→ Action item: Exactly as they stand, copy the lines from the one containing "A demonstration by" to the final line of the data; leave out the pictures.

→ Recorded information:
◇ ◇ ◇ ◇

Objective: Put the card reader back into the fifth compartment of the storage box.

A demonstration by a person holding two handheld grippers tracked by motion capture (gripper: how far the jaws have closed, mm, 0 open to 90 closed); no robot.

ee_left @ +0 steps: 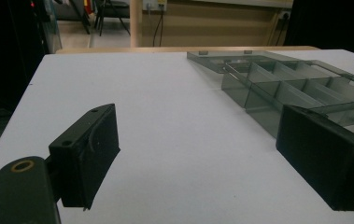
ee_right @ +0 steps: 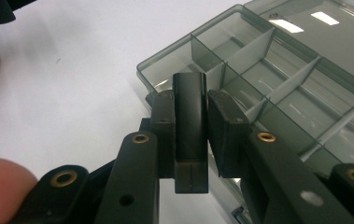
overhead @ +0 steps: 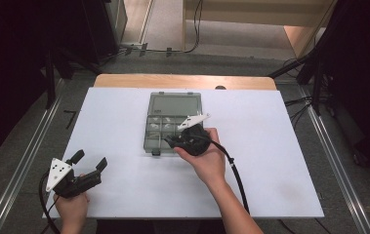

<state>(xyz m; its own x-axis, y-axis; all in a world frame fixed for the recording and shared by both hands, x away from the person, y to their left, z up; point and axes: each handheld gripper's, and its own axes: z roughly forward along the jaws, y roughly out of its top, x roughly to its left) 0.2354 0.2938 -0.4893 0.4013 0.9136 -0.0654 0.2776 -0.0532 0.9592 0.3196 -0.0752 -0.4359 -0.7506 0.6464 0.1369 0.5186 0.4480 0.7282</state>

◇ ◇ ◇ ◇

→ Result of the task:
A demonstration by a person holding two handheld grippers tracked by motion capture (gripper: how far the jaws have closed, mm, 0 open to 90 closed); no robot.

ee_left @ +0 steps: 
ee_right @ +0 steps: 
overhead @ +0 steps: 

<state>(xyz m; its own x-axis, y-axis; all in a world frame fixed for the recording and shared by both hands, x away from the person, y to their left, z up; point and axes: each handheld gripper's, and its own axes: z roughly forward along the jaws, y roughly out of its top, x roughly to its left) 0.2354 0.2938 -0.4893 0.4013 0.9136 -0.0654 0.2776 -0.0532 0.9592 0.3196 -0.0752 -0.4359 -0.7506 0.6464 0.1369 0.5186 0.4480 0.7282</state>

No more output is expected.